---
title: Parallel IO with mmap
date: 2013-05-22T13:33:00Z
tags: clojure, data analysis, Clojure Data Analysis Cookbook, code
---

; > *This is a recipe that I wrote for the [*Clojure Data
; Analysis
; Cookbook*](/pages/announcements/clj-data-analysis/index.html).
; However, it didn't make it into the final book, so I'm
; sharing it with you today.*
;
; Parallelizing the pure parts of processes, the parts
; that don’t involve side effects like reading input
; files, is relatively easy. But once disk IO enters the
; picture, things become more complicated. There’s a
; reason for that: when reading from a disk, all threads
; are inherently contending for one resource, the disk.
;
; <!-- more -->
;
; There are ways to mitigate this, but ultimately it comes
; down to working with the disk and the processing
; requirements to get the best performance we can from a
; single, sequential process. So to be completely honest,
; the title of this post is a little misleading. We can’t
; parallelize IO on a single, shared resource. But there
; are several things to keep in mind to make reading from
; a disk faster.
;
; As a test case, we’ll look at parsing a sample of the
; comments from the [Stack Exchange data
; dumps](http://blog.stackexchange.com/category/cc-wiki-dump/).
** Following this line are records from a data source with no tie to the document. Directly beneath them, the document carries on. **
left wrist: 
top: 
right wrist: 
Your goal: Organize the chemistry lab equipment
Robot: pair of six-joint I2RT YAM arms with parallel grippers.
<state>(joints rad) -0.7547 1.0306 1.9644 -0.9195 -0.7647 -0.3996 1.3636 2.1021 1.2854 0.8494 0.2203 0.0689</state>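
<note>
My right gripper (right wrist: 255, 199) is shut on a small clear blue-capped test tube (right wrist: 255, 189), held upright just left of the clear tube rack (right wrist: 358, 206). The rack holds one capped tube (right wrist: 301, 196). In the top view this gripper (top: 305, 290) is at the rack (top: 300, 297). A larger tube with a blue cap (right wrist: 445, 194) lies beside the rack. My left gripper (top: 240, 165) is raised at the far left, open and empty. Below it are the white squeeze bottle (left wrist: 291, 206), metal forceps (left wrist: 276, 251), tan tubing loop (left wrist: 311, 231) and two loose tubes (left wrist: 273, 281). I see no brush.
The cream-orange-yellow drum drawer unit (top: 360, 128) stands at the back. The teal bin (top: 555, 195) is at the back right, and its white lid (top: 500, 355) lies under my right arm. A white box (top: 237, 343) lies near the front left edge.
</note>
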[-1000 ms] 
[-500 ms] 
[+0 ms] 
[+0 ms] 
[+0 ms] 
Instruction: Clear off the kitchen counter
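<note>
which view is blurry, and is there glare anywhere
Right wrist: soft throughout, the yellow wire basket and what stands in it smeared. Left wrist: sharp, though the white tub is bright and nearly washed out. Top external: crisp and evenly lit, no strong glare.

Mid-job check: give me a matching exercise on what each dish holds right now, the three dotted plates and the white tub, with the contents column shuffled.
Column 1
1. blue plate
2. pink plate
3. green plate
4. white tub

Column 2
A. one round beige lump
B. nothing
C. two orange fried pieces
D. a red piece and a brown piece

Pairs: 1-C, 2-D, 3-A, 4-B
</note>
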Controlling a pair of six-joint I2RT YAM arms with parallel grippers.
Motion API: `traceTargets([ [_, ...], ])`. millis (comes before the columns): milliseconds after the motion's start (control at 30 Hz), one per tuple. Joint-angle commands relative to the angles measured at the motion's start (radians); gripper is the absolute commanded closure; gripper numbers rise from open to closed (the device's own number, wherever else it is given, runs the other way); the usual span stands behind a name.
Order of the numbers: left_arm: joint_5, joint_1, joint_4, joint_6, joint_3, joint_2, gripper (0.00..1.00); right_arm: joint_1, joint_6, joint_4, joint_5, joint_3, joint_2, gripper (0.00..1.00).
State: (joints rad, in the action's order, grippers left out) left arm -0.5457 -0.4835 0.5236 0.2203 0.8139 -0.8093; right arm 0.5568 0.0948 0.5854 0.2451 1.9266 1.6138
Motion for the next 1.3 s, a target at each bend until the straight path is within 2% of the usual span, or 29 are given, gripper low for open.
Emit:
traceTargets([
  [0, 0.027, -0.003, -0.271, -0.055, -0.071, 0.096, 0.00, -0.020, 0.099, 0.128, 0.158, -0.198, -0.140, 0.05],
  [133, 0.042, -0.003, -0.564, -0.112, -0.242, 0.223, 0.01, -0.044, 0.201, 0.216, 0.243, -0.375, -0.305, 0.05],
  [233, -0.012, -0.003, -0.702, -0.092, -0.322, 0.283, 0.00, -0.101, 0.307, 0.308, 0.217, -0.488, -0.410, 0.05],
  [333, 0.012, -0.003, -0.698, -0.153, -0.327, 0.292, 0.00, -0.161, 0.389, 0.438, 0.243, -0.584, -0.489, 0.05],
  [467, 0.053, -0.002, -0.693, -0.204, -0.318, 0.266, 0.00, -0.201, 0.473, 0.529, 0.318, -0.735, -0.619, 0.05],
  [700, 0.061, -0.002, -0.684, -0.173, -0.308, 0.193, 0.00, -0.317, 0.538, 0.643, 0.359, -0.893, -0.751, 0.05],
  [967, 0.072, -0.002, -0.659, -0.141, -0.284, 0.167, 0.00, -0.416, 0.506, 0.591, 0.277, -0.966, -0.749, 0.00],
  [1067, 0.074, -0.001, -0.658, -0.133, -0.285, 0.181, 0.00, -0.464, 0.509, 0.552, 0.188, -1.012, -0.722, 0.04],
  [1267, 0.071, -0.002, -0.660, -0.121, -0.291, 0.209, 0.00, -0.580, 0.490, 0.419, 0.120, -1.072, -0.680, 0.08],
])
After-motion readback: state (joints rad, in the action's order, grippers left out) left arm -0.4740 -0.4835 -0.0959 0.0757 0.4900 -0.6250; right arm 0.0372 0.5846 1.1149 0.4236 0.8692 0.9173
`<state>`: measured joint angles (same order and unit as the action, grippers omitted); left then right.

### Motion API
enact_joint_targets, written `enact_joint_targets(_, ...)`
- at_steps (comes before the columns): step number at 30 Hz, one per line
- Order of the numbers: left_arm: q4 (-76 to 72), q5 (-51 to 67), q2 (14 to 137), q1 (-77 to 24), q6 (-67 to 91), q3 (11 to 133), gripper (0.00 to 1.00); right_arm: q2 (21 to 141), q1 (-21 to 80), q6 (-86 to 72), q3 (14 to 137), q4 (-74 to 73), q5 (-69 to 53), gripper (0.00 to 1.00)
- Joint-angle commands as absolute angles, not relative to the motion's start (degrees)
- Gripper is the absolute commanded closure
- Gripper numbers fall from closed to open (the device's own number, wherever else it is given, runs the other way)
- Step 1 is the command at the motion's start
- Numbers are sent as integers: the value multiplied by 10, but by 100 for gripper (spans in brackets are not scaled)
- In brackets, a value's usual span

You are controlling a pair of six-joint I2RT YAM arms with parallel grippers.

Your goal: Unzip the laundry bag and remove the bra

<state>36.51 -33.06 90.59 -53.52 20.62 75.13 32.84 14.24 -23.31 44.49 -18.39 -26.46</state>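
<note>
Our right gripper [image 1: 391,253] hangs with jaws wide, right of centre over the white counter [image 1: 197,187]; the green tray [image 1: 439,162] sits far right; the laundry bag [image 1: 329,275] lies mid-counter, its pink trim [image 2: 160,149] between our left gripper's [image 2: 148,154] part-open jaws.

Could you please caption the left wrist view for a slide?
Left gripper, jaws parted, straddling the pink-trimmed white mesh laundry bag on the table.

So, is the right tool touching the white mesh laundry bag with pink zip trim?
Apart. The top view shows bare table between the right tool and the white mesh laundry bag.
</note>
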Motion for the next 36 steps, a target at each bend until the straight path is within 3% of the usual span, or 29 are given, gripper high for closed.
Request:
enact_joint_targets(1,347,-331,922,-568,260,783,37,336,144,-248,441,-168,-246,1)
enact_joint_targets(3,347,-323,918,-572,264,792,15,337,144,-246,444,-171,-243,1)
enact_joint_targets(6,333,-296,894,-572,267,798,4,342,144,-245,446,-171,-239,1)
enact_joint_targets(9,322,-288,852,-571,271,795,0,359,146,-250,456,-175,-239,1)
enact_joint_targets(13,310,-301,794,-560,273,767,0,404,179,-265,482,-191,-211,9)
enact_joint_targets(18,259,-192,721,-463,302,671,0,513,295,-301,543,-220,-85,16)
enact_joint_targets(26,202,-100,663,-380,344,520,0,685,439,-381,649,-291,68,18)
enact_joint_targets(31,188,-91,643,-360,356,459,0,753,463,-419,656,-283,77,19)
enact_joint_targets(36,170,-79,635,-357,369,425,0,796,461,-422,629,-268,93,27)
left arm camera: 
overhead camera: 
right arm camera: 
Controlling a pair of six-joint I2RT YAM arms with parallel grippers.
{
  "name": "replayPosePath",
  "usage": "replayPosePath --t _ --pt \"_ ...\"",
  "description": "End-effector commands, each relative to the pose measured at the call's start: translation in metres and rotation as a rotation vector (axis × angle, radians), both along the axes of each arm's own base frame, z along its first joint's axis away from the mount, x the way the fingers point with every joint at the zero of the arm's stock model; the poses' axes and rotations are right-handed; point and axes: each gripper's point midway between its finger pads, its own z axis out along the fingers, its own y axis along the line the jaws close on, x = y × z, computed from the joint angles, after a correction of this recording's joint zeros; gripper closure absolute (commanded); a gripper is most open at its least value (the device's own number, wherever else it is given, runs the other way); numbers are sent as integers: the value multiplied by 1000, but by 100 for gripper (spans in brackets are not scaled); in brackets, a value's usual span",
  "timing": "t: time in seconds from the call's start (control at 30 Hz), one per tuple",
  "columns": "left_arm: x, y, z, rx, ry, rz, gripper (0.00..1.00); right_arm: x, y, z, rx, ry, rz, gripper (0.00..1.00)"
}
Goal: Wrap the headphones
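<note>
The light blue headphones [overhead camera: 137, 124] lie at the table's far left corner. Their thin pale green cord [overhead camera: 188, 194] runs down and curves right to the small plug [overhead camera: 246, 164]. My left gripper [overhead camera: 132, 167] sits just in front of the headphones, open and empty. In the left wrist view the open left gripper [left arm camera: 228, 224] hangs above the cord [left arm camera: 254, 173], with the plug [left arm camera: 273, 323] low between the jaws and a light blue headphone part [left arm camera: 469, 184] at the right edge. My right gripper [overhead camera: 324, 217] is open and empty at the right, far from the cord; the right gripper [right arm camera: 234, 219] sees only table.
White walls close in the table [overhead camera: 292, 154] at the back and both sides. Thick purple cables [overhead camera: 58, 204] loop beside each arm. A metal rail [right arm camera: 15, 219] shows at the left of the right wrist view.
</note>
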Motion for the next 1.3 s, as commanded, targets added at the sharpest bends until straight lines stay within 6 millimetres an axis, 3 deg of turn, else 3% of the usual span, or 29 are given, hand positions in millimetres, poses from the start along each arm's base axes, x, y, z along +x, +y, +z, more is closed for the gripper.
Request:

; For each user, we’ll find the date range when that user
; posted comments to Stack Overflow. The data’s in XML,
; and if we were sane, we’d just use a lazy XML parser.
; But for the sake of demonstration, we’ll use regular
; expressions to pull out the attributes and their values
; for each comment.
;
; For this problem, we’ll look at two ways of handling the
; file IO. First, we’ll consider using straightforward
; lazy, sequential access, and then we’ll look at memory
; mapping the file. We’ll look at the performance of each
; and consider what situations each might be useful in.
;
; ### Getting ready…
;
; For this, we’ll need a number of dependencies, so we’ll
; list these in our [Leiningen](http://leiningen.org/)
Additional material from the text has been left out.